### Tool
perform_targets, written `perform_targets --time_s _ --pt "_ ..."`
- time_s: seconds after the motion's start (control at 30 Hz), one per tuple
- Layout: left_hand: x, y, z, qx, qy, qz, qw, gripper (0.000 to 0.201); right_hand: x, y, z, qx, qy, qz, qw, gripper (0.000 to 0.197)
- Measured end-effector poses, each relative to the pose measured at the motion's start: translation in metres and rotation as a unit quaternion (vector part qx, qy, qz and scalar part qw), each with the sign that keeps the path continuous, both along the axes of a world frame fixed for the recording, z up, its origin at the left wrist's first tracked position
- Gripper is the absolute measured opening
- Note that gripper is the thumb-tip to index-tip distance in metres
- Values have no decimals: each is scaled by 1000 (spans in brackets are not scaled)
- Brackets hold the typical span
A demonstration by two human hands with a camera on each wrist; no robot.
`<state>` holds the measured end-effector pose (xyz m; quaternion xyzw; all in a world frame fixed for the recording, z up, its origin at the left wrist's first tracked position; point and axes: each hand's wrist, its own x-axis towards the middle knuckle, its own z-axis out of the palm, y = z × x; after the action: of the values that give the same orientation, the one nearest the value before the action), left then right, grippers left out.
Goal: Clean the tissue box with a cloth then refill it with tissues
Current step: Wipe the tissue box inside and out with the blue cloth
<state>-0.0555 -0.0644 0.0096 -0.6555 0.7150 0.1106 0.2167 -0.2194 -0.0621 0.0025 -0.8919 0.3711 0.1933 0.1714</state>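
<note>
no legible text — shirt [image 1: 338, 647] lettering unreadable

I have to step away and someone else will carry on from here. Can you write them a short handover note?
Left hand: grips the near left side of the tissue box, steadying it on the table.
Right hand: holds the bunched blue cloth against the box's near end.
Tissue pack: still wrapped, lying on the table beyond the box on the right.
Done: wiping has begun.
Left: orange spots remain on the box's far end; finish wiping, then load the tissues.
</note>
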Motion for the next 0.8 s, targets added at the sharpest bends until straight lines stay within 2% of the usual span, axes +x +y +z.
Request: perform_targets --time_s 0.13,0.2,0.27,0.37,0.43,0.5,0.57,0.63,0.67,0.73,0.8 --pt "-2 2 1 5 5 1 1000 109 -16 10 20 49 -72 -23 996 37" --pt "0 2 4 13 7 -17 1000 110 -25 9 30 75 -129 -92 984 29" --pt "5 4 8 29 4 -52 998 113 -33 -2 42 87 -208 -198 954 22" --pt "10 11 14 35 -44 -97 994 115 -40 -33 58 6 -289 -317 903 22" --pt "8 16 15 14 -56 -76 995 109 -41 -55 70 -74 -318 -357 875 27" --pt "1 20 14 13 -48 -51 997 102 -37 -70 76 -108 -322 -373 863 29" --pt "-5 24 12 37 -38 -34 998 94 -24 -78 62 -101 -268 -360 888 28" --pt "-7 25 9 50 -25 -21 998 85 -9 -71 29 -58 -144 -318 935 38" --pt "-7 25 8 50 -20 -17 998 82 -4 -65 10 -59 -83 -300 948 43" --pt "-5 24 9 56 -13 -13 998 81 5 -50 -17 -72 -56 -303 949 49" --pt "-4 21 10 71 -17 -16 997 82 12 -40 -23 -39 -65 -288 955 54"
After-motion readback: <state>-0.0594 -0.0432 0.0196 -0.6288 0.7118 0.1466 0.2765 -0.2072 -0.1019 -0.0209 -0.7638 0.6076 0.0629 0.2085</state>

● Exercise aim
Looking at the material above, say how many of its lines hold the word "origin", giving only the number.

● Task result
2